Lack of striatal-enriched protein tyrosine phosphatase affected the serotonin system, behavior, and brain morphology in mice.

INTRODUCTION: Mental disorders are a severe problem of modern society. Significant in these conditions are the striatal-enriched protein tyrosine phosphatase (STEP) (Ptpn5 gene) and the serotonergic system. Nevertheless, the association between them is poorly studied. The aim of this research was to investigate the effects of Ptpn5 gene knockout on behavior and the serotonin system in mice. METHODS: Utilizing the CRISPR/Cas9 system, we cleaved the PTP-domain-encoding sequence from the Ptpn5 gene of C57BL/6 mice. The resulting strain (Ptpn5 KO) demonstrated STEP protein absence and ERK1/2 hyperphosphorylation (STEP substrate) in the brain. We performed behavioral phenotyping, structural magnetic resonance imaging (MRI) and biomolecular screening of the serotonergic system. RESULTS: Ptpn5 KO mice resembled the wild type in locomotor activity, motor function, and social behavior.

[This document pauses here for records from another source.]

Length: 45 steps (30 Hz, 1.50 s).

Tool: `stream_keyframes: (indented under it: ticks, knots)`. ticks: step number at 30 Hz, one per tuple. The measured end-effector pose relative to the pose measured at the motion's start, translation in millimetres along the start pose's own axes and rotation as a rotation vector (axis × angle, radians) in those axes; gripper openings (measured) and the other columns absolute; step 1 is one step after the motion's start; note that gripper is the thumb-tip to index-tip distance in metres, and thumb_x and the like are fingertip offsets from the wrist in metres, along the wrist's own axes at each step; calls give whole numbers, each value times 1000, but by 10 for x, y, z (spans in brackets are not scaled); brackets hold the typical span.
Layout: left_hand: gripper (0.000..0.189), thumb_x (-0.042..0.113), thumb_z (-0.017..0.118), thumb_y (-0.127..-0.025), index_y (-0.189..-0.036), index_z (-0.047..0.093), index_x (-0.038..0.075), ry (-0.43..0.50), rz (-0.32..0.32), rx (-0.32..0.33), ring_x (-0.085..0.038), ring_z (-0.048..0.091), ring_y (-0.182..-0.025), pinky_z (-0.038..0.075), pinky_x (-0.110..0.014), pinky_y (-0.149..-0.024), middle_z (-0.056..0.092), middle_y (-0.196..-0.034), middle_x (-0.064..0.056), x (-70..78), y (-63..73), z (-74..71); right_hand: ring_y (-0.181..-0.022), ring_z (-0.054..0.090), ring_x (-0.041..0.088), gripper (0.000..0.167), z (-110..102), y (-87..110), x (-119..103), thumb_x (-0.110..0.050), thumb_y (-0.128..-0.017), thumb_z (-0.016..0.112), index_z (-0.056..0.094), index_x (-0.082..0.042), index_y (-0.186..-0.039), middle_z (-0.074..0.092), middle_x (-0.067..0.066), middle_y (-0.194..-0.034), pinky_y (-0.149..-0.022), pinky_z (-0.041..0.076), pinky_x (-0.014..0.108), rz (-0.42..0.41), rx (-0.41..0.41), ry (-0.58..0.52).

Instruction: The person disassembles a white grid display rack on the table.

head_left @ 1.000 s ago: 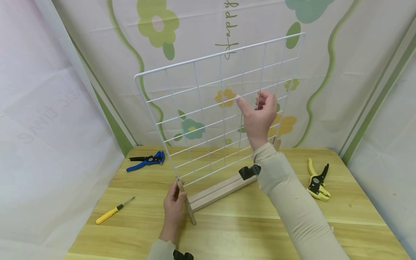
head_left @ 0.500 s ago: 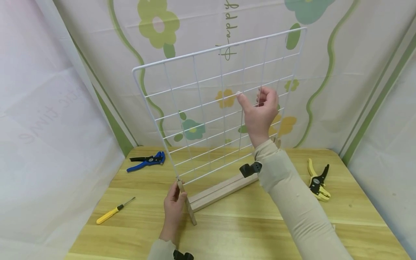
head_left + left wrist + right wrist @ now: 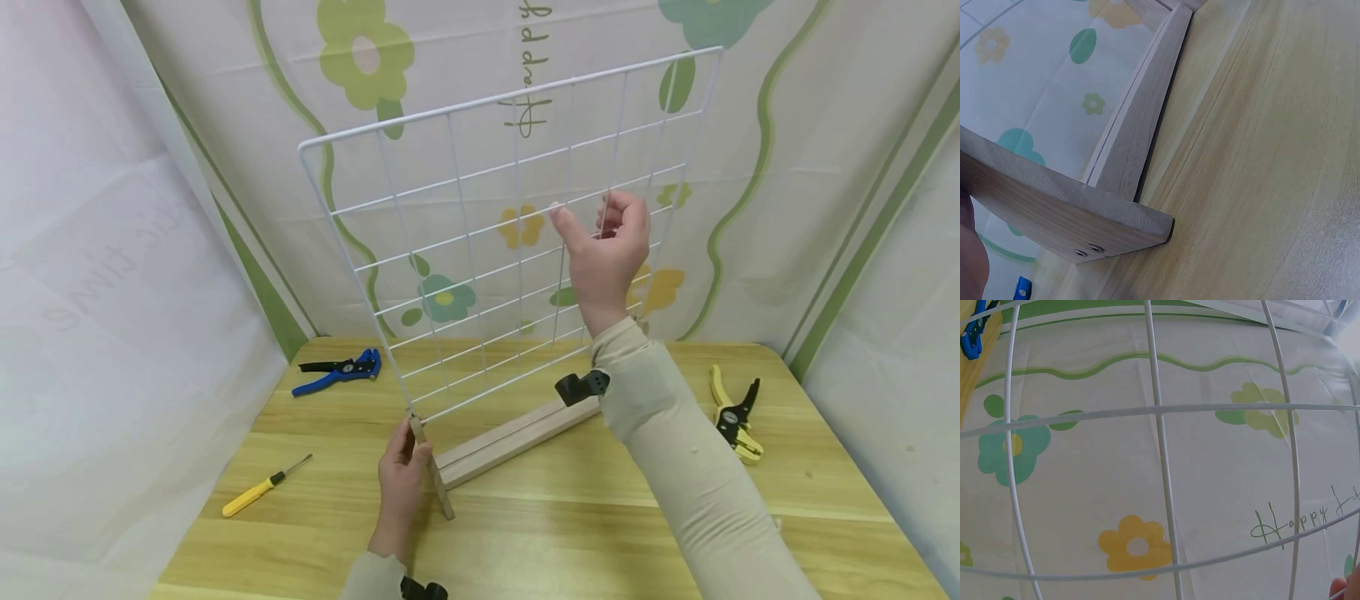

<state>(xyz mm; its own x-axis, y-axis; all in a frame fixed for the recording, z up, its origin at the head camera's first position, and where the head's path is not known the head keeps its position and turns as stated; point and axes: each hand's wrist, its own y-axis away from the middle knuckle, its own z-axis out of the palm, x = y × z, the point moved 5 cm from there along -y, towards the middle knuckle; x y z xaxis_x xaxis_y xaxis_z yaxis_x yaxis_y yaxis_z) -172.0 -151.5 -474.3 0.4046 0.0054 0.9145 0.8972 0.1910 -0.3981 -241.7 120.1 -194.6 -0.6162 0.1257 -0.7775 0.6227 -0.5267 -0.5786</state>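
White wire grid panel [image 3: 510, 242] upright, tilted, lower edge just above wooden base [image 3: 510, 437] at table [image 3: 525, 533] centre. Right hand [image 3: 603, 254] pinching a grid wire. Left hand [image 3: 401, 483] gripping base's end foot. Blue pliers [image 3: 337, 371] toward far-left corner, yellow pliers [image 3: 735, 417] near right edge.

Wooden counter [image 3: 570, 533] carrying blue wire strippers [image 3: 339, 372] at the far left, a yellow-handled screwdriver [image 3: 262, 487] nearer on the left, and yellow wire strippers [image 3: 735, 414] at the right, all backed by a white cloth backdrop [image 3: 810, 167] printed with flowers and green wavy lines.
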Motion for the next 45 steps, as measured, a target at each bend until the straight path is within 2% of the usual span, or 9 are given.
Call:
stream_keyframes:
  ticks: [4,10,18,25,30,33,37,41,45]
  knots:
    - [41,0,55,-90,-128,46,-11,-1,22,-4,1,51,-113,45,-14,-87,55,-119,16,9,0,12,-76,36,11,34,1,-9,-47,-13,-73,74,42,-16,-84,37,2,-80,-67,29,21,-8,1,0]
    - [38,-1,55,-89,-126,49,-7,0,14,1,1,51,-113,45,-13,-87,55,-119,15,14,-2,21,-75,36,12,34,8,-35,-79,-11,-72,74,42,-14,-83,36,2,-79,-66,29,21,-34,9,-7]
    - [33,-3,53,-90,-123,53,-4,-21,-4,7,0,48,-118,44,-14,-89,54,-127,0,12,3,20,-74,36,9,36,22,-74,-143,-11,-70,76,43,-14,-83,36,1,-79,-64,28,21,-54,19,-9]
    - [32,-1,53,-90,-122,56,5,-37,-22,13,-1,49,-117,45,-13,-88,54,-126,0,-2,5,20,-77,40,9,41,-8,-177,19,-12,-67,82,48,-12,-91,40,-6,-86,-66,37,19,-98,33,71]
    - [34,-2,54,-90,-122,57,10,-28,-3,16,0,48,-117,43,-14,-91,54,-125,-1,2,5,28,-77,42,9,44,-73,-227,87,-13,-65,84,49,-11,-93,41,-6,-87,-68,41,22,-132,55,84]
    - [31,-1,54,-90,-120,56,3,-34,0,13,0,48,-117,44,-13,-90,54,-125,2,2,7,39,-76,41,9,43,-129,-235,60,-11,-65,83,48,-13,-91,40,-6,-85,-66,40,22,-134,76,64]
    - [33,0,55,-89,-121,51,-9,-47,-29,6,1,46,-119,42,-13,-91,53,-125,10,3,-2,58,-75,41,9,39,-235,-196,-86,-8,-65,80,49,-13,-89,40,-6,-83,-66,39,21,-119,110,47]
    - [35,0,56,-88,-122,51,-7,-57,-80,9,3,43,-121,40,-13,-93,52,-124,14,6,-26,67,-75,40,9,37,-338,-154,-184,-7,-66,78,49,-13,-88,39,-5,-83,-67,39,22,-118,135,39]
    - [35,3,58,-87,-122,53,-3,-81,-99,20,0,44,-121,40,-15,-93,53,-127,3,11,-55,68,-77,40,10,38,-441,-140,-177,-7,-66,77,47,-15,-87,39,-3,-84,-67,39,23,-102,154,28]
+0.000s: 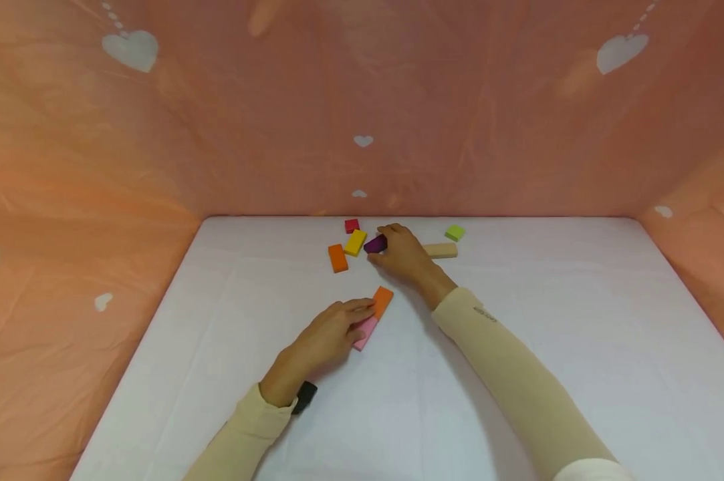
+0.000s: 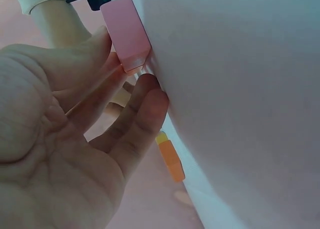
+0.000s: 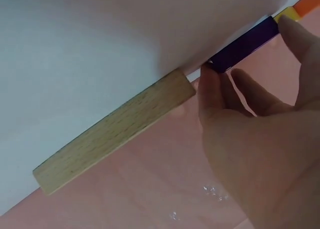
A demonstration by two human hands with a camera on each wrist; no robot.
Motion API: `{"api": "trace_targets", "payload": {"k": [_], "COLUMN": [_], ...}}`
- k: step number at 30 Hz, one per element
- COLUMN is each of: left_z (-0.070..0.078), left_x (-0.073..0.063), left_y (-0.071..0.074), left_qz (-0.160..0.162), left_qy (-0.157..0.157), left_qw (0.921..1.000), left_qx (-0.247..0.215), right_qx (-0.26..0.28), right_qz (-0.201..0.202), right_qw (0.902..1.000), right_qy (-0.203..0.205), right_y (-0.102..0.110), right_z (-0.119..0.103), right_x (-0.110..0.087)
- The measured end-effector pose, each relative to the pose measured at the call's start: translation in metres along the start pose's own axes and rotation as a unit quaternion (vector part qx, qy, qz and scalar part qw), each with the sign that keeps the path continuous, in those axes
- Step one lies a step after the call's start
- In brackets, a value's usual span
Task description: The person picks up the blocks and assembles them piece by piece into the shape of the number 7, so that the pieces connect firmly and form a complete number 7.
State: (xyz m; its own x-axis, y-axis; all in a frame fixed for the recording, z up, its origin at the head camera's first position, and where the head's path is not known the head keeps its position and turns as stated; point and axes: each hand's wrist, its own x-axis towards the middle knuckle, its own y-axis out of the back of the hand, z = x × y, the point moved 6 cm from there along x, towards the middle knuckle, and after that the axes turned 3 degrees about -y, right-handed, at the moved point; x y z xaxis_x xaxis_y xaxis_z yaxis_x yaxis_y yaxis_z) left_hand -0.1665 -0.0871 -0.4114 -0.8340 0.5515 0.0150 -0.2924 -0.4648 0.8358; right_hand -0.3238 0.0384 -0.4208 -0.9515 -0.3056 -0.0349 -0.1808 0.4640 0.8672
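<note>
In the head view my left hand (image 1: 331, 334) lies over a pink block (image 1: 364, 334) and an orange block (image 1: 383, 302) that sit end to end. In the left wrist view its thumb touches the side of the pink block (image 2: 127, 29), while two other fingertips rest at the tabletop beside it. Farther back, my right hand (image 1: 406, 254) pinches a dark purple block (image 1: 374, 244). The right wrist view shows fingertips at both ends of that purple block (image 3: 245, 46). Just beside this hand lies a long plain wooden block (image 1: 441, 251), partly hidden by it.
Left of the purple block are a yellow block (image 1: 355, 242), a second orange block (image 1: 337, 258) and a red block (image 1: 352, 226). A lime green block (image 1: 454, 232) lies behind the wooden one. A peach curtain with hearts (image 1: 362, 100) surrounds the white table (image 1: 548, 300) on three sides.
</note>
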Motion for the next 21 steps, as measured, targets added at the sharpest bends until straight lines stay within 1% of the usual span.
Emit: {"api": "trace_targets", "payload": {"k": [3,8,15,21], "left_z": [0.001,0.001,0.001,0.000], "left_x": [-0.001,-0.002,-0.002,-0.002], "left_y": [0.000,-0.002,0.000,0.002], "left_qz": [-0.001,-0.001,0.009,0.006], "left_qy": [0.002,0.008,0.004,0.008], "left_qw": [1.0000,0.9999,0.9999,0.9999], "left_qx": [0.004,0.007,0.008,0.006], "right_qx": [0.001,-0.005,-0.025,-0.027], "right_qz": [0.001,-0.011,-0.021,-0.027], "right_qw": [1.0000,0.9999,0.9994,0.9989], "right_qy": [-0.004,-0.008,0.013,0.026], "right_y": [0.002,0.003,0.008,0.010], "right_z": [0.002,0.007,0.006,0.006], "right_x": [-0.002,-0.004,-0.006,-0.011]}}
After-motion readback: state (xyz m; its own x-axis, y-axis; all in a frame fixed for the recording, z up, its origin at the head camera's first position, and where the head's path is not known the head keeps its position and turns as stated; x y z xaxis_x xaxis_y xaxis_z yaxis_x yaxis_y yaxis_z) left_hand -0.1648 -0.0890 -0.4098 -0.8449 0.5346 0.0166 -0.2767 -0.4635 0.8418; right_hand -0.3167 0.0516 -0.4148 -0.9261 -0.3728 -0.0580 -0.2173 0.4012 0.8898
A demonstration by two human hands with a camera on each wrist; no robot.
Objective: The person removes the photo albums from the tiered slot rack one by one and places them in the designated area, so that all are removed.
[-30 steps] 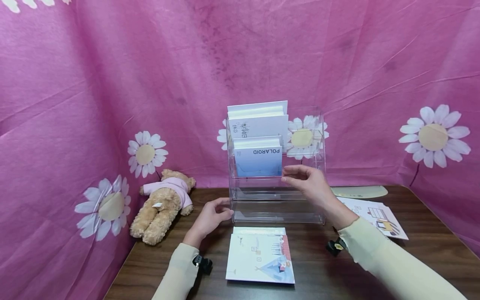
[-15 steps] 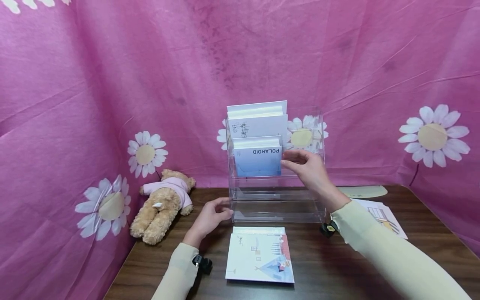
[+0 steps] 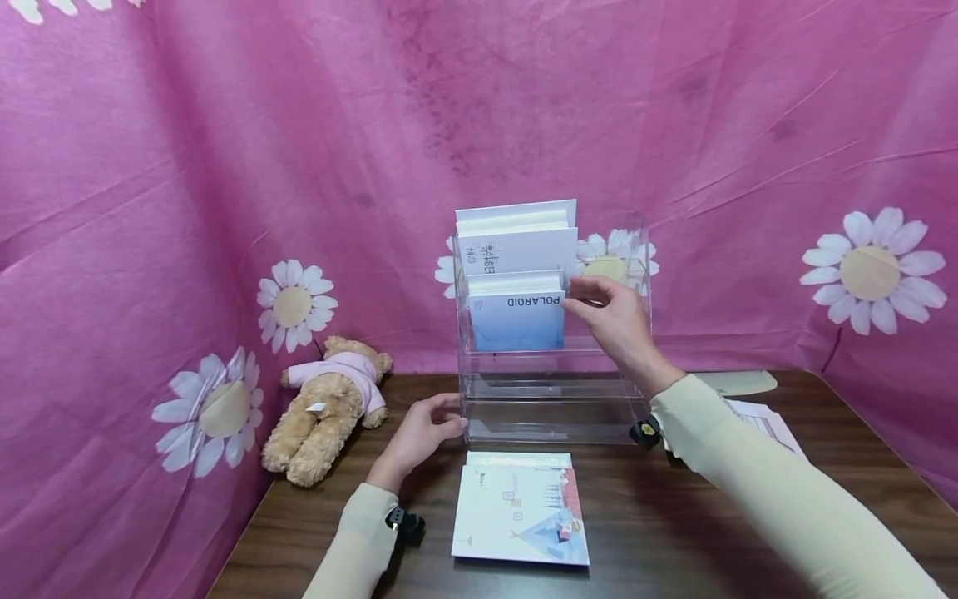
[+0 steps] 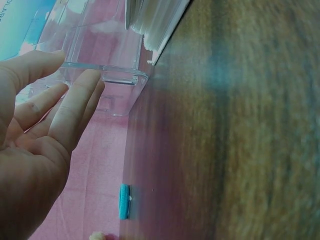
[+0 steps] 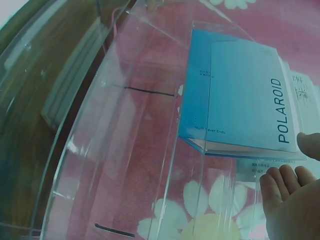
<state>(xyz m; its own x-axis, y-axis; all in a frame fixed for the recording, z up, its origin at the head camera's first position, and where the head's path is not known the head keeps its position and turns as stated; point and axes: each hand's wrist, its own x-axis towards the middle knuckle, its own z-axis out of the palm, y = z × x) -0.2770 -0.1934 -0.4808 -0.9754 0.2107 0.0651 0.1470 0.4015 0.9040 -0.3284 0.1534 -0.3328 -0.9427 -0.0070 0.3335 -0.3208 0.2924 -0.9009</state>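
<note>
A clear tiered display rack (image 3: 554,387) stands on the wooden table. On its left side it holds a blue book (image 3: 516,324) lettered POLAROID, upside down in the head view, with a thicker white book (image 3: 516,249) behind. My right hand (image 3: 609,320) is at the blue book's upper right edge. In the right wrist view, the thumb (image 5: 310,145) meets the book's corner while the other fingers lie loosely bent below. My left hand (image 3: 419,437) rests against the rack's lower left side, fingers extended. In front of the rack lies a pale illustrated book (image 3: 516,516) on a stack.
A teddy bear (image 3: 329,416) in a pink top lies at the left. White printed sheets (image 3: 767,424) and a pale flat piece (image 3: 741,383) lie at the right, partly behind my right sleeve. A pink flowered cloth (image 3: 359,125) hangs behind the table (image 3: 644,532).
My right hand has moved up along the right edge of the blue book, from its lower corner to near its top. The left hand keeps its place at the rack.
</note>
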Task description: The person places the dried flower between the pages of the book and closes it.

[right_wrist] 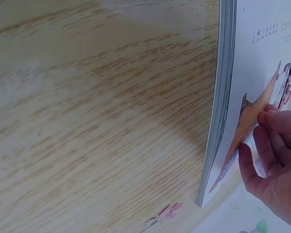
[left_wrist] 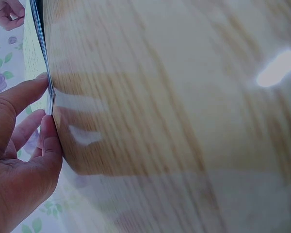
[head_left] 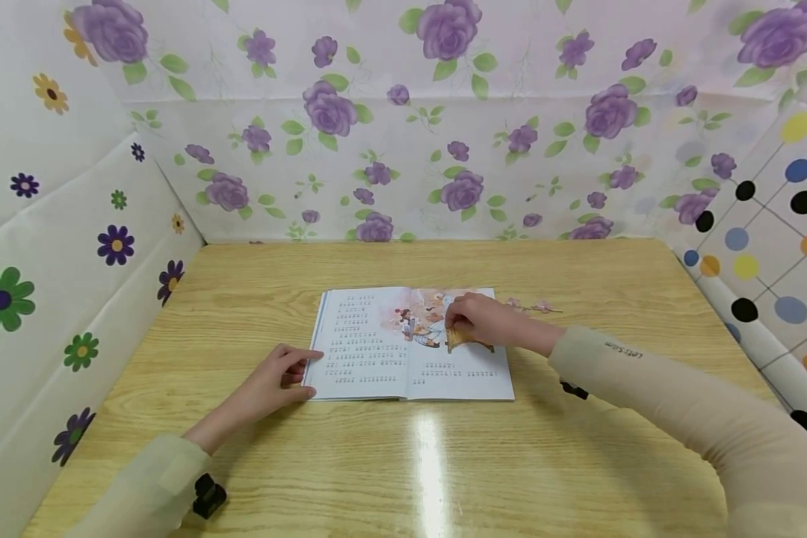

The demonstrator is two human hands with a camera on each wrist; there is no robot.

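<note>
An open book (head_left: 424, 388) lies flat on the table, text on its left page and a coloured illustration (head_left: 420, 325) on its right. At the left page's outer edge, my left hand (head_left: 279, 377) touches the book with thumb and forefinger set apart; the left wrist view shows both tips on that edge. My right hand (head_left: 484, 317) rests on the illustration, fingers loosely bent and tips on the paper. In the right wrist view no page is lifted between the right fingers (right_wrist: 262, 145). Part of the picture is hidden under that hand.
The wood-grain table (head_left: 276, 269) has a pink flower sprig pattern (head_left: 541, 307) just right of the book. Flowered cloth (head_left: 390, 172) stands behind, with a daisy-print sheet (head_left: 54, 314) at left and a dotted one (head_left: 767, 246) at right. Glare marks the table's front.
</note>
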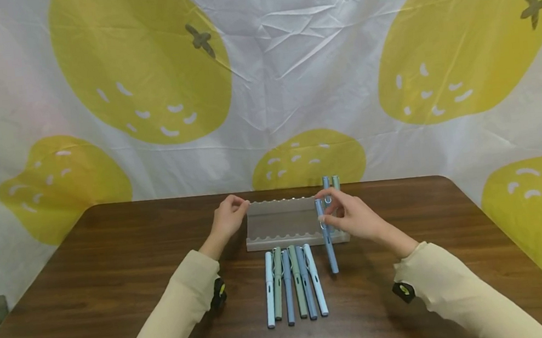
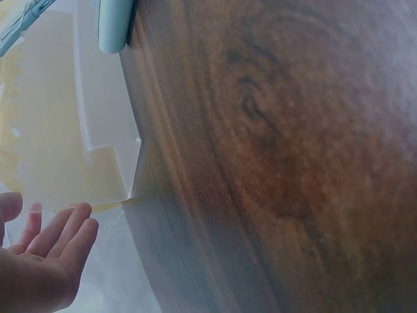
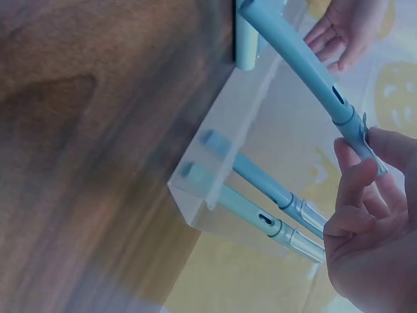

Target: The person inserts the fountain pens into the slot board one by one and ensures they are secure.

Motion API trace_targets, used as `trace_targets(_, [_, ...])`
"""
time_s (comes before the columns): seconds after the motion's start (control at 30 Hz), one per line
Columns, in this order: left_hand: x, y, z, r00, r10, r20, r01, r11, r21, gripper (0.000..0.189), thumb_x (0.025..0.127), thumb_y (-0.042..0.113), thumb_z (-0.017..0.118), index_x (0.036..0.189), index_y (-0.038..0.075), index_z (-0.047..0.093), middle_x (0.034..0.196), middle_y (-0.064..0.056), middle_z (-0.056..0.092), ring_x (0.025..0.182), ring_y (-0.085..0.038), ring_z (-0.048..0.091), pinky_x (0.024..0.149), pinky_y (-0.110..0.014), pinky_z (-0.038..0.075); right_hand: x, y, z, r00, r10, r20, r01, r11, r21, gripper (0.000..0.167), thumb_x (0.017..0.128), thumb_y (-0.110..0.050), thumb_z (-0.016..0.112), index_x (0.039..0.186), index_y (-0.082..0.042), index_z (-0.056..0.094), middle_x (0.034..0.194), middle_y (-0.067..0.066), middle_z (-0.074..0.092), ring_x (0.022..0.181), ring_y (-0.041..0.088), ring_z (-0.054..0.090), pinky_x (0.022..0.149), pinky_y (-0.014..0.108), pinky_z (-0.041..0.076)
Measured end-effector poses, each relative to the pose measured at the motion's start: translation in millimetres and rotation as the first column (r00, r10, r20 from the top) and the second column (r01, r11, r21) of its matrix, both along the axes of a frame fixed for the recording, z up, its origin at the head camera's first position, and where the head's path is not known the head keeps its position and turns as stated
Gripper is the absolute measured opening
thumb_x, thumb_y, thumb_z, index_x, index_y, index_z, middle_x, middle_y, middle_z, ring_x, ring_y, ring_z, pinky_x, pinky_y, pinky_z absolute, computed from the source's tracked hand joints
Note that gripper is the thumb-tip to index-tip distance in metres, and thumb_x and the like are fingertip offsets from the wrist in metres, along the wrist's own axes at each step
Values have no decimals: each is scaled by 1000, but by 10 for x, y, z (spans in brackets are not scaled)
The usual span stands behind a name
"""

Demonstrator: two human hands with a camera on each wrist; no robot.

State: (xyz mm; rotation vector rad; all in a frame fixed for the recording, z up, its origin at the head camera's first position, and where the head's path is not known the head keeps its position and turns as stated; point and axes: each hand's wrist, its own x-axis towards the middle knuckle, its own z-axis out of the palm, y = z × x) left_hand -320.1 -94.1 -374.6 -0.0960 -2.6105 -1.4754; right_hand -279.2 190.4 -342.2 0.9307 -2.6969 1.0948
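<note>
Pens are the matter: going left to right, the left hand [image 1: 227, 221] rests with curled fingers at the left end of the clear acrylic notched pen rack [image 1: 284, 224] on the dark brown wooden table [image 1: 89, 276], gripping nothing visible. Before the rack lie five slim pastel pens [image 1: 293, 283] side by side. The right hand [image 1: 352, 216] pinches a blue capped pen [image 1: 327, 240] near its clip, tilted over the rack's right end. Two more pens, blue and green [image 3: 260, 199], already rest in the rack's rightmost notches.
</note>
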Motion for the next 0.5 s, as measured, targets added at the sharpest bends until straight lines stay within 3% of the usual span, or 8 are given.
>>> trace_targets(0.5, [-16,0,-15,1000,5,-10,-5,1000,-8,24,90,24,52,97,1,54,107,-17,57,101,-30,53,80,-42,42,-176,-3,141,983,-87,-164,82,996,-36,39,82,-17,63,117,-14,47,80,2,62,53,13,49,49,31,40])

They were overactive during dark hours and showed reduced anxiety-related behavior, elevated grooming activity, and an increased pre-pulse inhibition index. Mutant mice performed poorly in the water-related tests. They demonstrated higher immobility time in the forced swim test but not in the analogous dry tail suspension test, and experienced difficulty finding the platform in the Morris water maze but did not fail the novel object recognition test or the operant wall task. Therefore, the observed differences may be a reaction to environmental stress rather than depressive-like behavior or learning deficiency. The Ptpn5 KO strain had a bigger cortex and striatum but a smaller midbrain and cerebellum. Serotonin and its metabolite content was lower in the frontal cortex and higher in the midbrain of Ptpn5 KO mice. A lack of STEP elevated TPH2 protein level in the hippocampus and reduced Htr1a and Htr7 mRNA expression in the midbrain and hippocampus, respectively. DISCUSSION: The data obtained in this study indicate a significant role of STEP in the regulation of behavior and brain architecture, and highlight the connection between STEP and the 5-HT system.